Just two years ago, Monarch Tractor was worth half a billion dollars and ready to shake up the wine industry. In April, it shut its headquarters, laid off its employees and sold its technology to a competitor.

The wine-country startup wanted to revolutionize the cultivation of grapes and other fruit with $100,000 robotractors, but the technology didn’t work well enough. At a time when Waymo’s impressive success and the advent of AI have rekindled excitement about everything driverless, Monarch’s failure to disrupt has become another cautionary tale about massive bets on the latest tech.

The driver optional, battery-powered tractors — built skinny enough to fit in the narrow lanes between the rows of grapevines near its headquarters in Livermore — were going to make it easier and cheaper to handle pests, irrigation and harvesting. They were supposed to use cameras and sensors to collect data, learn what works best and then share that learning online with thousands of other high-tech tractors.

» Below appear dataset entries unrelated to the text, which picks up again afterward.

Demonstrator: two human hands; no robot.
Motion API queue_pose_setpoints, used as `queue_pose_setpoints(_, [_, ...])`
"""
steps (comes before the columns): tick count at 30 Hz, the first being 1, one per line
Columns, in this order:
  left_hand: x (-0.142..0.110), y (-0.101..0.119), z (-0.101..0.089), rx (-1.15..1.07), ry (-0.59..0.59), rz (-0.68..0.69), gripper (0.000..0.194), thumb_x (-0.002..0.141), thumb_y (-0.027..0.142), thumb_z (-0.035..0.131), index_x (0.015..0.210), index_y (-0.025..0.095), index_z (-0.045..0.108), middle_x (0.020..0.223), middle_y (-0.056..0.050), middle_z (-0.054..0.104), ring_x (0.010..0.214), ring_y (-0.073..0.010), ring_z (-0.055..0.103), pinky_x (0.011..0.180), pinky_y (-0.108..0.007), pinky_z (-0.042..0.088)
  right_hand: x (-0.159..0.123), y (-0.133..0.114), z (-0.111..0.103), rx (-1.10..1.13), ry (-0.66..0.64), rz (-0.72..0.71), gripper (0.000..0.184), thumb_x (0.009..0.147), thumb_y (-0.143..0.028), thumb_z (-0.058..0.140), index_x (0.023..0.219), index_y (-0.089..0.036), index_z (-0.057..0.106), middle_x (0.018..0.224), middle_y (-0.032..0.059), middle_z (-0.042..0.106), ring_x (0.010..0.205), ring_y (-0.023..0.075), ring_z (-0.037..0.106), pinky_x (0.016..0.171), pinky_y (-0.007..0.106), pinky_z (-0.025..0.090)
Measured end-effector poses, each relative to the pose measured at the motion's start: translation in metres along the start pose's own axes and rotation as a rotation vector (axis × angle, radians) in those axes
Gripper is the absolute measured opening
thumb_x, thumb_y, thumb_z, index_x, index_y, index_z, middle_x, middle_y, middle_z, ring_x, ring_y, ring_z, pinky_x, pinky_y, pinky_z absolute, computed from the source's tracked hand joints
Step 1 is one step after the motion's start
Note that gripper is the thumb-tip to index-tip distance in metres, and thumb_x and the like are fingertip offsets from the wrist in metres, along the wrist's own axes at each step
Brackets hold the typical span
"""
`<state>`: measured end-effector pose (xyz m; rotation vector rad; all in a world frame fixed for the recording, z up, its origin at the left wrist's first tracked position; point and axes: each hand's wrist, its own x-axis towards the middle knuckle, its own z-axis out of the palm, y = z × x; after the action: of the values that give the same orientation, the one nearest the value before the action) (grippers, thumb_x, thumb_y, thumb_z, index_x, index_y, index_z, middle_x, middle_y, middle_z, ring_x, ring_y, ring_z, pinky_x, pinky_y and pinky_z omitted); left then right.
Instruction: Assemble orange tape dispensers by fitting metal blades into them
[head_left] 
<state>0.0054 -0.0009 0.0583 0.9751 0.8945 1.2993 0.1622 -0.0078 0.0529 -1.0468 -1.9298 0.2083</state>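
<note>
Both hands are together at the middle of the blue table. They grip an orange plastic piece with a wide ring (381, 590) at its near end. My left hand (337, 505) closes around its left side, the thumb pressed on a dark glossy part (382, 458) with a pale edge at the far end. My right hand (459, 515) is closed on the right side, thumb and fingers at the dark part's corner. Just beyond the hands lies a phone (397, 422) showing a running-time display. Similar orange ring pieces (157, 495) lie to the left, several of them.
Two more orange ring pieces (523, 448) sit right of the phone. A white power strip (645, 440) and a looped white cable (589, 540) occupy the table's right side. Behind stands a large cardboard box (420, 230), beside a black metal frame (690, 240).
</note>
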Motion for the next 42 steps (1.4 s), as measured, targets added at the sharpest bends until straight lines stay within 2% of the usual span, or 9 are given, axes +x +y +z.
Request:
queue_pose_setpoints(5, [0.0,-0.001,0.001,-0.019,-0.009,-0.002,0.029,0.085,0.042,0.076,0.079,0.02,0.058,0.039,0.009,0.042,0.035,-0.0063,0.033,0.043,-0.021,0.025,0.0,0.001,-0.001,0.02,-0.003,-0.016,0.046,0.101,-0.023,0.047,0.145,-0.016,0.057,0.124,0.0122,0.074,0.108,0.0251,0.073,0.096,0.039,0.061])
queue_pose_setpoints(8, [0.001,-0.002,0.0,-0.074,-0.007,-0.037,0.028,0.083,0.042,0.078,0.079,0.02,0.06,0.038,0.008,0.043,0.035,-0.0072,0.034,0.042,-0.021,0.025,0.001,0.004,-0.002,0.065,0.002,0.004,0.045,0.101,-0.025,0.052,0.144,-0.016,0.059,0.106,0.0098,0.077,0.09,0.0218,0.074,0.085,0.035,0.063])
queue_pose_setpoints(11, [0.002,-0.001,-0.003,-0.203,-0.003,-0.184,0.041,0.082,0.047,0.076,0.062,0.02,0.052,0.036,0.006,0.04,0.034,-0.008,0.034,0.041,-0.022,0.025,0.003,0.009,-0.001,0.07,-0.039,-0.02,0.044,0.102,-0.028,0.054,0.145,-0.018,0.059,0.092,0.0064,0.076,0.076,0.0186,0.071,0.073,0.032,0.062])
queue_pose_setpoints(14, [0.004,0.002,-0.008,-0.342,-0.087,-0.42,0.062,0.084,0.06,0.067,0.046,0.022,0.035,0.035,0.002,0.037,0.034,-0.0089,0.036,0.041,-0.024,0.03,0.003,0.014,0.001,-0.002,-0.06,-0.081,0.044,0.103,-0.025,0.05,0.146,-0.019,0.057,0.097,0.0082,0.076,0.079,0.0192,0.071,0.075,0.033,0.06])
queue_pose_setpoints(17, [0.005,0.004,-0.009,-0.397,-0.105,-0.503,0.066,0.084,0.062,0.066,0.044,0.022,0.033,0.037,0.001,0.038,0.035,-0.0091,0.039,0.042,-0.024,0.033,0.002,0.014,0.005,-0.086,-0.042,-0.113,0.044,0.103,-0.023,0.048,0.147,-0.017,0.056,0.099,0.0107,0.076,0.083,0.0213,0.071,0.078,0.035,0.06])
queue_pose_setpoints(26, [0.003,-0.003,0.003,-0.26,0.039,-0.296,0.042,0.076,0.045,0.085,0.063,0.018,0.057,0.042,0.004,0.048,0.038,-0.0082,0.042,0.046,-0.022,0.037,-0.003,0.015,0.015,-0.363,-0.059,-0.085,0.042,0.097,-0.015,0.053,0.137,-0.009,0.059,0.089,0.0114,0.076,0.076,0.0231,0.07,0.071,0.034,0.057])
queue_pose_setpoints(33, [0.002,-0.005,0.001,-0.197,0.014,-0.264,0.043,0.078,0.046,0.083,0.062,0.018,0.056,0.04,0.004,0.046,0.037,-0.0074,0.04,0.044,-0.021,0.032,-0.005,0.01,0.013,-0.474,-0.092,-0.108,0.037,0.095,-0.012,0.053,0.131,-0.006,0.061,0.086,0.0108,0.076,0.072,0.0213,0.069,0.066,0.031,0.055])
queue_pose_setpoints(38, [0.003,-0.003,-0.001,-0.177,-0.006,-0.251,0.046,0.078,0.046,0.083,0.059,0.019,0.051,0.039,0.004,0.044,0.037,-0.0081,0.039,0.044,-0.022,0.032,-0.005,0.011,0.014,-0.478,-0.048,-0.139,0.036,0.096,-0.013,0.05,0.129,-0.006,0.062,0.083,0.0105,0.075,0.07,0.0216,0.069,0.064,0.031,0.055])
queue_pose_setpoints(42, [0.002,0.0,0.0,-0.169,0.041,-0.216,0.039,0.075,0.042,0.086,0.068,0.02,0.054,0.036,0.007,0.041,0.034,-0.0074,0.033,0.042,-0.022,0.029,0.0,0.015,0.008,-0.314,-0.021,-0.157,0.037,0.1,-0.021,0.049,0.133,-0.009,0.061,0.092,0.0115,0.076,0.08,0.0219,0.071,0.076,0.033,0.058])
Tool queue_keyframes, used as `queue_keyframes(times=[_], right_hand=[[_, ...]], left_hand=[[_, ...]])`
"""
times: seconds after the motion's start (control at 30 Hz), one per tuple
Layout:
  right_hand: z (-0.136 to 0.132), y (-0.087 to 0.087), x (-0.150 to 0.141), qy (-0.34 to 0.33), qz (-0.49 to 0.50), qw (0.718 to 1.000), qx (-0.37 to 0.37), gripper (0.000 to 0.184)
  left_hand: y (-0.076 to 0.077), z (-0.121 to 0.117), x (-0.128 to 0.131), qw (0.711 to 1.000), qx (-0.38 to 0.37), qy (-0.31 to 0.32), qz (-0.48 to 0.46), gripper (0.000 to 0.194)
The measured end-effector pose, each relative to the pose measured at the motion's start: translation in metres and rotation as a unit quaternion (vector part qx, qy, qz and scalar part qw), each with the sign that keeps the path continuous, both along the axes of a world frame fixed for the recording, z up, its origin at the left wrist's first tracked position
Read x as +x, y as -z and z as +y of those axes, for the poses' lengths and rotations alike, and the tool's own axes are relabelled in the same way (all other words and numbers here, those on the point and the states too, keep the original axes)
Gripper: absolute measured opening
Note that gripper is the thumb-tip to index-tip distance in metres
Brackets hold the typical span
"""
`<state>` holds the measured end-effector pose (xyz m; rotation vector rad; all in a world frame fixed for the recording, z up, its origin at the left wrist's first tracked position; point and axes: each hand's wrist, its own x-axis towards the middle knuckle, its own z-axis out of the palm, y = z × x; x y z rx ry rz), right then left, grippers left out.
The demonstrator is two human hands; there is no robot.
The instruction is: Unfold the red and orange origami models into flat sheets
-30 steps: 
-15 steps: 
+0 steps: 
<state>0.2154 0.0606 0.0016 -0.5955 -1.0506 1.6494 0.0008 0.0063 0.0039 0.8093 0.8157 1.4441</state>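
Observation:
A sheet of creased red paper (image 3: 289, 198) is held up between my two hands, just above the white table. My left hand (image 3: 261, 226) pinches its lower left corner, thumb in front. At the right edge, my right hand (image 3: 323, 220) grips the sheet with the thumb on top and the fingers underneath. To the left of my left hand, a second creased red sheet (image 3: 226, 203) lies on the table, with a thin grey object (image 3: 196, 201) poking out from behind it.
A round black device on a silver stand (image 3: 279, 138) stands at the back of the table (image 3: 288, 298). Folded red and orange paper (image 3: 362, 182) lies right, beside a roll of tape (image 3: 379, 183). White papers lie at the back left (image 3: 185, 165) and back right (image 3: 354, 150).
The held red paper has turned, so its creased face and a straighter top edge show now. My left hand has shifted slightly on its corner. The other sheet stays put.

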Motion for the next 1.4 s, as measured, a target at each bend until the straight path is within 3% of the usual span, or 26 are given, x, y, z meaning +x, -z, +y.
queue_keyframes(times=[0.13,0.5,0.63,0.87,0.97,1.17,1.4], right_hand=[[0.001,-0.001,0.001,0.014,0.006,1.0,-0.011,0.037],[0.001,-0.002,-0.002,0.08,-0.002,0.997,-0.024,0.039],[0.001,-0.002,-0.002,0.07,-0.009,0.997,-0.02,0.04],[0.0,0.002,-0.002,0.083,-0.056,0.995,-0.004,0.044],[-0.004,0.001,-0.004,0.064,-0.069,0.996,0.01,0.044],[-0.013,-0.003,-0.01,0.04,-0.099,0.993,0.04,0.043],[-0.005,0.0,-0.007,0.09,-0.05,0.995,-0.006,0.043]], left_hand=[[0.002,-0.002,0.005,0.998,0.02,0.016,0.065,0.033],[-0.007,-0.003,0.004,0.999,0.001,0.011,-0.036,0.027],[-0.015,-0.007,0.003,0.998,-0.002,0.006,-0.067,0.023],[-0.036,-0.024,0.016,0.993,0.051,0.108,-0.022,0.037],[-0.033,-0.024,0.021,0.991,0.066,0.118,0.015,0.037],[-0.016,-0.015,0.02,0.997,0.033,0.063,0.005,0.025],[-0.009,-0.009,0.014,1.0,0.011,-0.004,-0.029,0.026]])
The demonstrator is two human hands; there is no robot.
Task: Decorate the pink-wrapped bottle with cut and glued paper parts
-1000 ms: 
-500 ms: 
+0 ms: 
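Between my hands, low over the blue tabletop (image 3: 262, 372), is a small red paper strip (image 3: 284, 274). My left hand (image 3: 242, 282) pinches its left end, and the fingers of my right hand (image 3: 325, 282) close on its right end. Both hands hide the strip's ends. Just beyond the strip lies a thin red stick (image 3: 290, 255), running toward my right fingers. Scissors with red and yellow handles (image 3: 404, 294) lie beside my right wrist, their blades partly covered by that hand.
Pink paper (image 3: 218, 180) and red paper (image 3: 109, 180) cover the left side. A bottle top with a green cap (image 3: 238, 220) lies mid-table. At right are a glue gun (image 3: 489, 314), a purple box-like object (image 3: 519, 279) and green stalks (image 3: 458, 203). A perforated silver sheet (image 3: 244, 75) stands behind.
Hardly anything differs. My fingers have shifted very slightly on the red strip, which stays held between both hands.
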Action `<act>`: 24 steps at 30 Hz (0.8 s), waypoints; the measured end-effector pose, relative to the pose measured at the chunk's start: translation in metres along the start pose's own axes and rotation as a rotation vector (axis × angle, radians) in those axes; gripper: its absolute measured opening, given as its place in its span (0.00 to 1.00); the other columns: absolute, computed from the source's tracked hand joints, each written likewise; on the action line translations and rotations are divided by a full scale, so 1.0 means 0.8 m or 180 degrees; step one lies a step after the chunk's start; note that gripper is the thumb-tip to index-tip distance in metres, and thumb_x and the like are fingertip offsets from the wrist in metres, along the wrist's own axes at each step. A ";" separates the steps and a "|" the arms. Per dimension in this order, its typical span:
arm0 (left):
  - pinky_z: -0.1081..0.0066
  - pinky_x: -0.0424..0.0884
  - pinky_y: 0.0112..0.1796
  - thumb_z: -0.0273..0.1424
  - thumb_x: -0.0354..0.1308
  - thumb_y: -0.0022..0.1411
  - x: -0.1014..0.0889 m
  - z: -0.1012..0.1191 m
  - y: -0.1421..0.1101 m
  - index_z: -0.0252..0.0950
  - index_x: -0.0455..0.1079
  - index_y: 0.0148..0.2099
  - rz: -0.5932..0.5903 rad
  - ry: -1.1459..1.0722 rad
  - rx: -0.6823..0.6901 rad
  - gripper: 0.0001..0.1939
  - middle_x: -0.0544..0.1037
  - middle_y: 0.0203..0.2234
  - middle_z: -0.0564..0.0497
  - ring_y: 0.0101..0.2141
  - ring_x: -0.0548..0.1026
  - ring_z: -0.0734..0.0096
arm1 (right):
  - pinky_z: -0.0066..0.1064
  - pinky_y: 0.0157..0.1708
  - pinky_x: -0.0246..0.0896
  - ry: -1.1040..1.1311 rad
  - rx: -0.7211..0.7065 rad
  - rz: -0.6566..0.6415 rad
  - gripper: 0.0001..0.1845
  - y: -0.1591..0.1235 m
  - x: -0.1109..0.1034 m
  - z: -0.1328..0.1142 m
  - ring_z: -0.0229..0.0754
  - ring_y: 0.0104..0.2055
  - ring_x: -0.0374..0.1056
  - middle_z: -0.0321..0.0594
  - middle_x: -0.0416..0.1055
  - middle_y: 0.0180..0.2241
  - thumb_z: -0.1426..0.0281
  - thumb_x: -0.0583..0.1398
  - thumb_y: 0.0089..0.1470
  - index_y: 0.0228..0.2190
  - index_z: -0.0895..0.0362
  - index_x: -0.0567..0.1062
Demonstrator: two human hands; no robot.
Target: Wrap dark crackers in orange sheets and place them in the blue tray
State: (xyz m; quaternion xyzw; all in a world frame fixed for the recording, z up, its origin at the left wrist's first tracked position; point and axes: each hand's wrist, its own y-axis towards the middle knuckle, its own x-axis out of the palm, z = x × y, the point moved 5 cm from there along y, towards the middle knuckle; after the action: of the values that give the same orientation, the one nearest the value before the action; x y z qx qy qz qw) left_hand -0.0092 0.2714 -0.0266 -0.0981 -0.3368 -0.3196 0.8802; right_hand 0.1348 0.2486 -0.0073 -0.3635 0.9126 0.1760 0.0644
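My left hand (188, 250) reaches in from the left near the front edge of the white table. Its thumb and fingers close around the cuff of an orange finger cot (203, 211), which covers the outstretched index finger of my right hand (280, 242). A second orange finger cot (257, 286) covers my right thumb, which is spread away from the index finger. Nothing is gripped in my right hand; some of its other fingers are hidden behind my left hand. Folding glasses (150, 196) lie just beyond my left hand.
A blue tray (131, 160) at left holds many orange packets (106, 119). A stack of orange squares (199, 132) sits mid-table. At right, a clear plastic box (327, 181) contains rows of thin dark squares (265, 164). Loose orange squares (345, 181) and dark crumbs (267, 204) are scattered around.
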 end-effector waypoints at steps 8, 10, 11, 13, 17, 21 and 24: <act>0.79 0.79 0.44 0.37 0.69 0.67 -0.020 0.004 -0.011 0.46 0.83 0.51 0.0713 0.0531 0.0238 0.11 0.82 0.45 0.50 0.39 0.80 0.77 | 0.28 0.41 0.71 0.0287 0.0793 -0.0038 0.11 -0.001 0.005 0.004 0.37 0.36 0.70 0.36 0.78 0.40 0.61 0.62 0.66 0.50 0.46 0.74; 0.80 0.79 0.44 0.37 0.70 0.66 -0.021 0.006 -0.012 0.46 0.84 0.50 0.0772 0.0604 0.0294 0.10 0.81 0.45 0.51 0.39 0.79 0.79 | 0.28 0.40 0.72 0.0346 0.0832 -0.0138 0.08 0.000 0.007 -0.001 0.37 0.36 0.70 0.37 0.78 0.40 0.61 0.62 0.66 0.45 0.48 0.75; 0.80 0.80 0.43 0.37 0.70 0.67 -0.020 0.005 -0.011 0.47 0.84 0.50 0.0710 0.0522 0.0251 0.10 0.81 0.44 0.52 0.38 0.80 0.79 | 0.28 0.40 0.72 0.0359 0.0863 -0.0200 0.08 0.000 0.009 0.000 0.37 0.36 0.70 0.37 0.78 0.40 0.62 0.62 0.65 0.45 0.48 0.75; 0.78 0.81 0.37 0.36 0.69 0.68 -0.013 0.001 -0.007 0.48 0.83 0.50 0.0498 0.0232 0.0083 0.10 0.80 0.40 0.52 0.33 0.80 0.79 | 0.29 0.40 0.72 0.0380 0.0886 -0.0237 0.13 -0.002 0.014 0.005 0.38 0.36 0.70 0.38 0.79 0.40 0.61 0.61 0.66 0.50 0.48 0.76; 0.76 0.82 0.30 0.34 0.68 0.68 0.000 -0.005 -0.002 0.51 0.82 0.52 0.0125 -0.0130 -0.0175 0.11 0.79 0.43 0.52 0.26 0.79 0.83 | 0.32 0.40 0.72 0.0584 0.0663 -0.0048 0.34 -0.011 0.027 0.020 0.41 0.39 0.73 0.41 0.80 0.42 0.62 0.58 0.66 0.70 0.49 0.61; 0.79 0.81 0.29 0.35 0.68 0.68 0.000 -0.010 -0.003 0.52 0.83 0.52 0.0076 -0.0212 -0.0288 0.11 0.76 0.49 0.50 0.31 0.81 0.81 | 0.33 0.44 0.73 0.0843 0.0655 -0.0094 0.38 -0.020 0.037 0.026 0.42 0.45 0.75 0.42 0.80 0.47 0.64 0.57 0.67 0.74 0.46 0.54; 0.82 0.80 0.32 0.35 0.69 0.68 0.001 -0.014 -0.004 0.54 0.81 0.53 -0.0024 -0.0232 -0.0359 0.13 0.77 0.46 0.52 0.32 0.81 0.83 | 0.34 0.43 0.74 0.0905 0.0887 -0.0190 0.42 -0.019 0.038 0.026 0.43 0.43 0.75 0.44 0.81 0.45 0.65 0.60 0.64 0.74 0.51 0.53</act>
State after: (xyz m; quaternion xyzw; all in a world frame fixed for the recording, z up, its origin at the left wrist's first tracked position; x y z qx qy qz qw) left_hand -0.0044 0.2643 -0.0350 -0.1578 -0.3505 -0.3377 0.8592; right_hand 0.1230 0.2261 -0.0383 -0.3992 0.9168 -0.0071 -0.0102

On the back of hopes it could save farmers hundreds of thousands of dollars, the Monarch tractor made Time magazine’s list of the year’s best inventions in 2023. That same year, Monarch was on a Forbes list of startups most likely to reach a $1-billion valuation. It made it halfway there the following year.

“Every farmer around the world is under tremendous pressure because of a lack of labor,” Monarch Chief Executive Praveen Penmetsa told Forbes in 2023, projecting hundreds of millions of dollars in revenue. “We are the only all-electric, smart, driver-optional tractor in the world that farmers can buy today.”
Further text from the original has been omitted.